The Wiener Holocaust Library’s Director, Dr Toby Simpson, wrote to The Times in response to Oliver Moody’s article Porajmos: the Nazi genocide forgotten by the world (29 September 2020). We were pleased to see our comments published in The Times on Monday 5 October.

Dr Simpson’s response was as follows: 

Sir, Oliver Moody’s article (“Roma still scarred by Nazi genocide”, Sep 29) is a welcome contribution to raising awareness of racist persecution. It is incorrect, however, to say that estimates of the death toll range from 130,000 to 1.5 million.

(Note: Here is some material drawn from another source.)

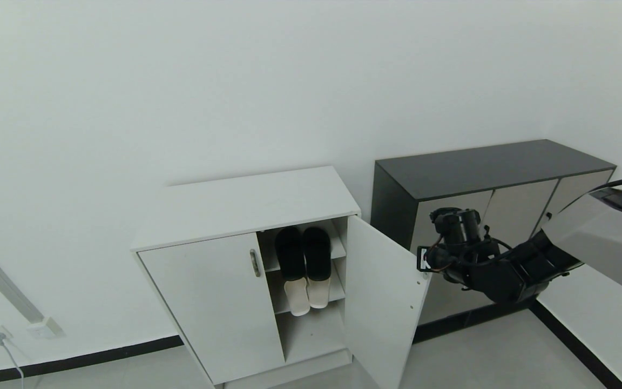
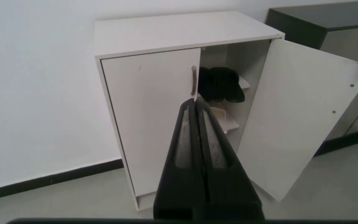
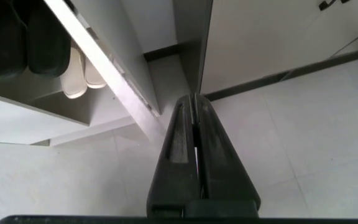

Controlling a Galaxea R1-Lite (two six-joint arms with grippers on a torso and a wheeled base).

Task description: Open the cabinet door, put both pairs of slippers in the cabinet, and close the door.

A death toll of at least 200,000 has been documented since the 1960s, when Donald Kenrick, a pioneering scholar of Romani culture, deposited his findings at The Wiener Holocaust Library. There is ample reason for believing the true number to be much higher, but no justification for entertaining a lower estimate. Michaela Küchler’s efforts toward a reckoning with history are to be applauded. Documentation of the Porajmos is indeed relatively scarce compared with the Holocaust but it is far from absent, as the library showed in our exhibition last year, Forgotten Victims: The Nazi Genocide of the Roma and Sinti. If we are to make progress in fighting anti-Gypsyism today this evidence must be accurately and judiciously brought to bear.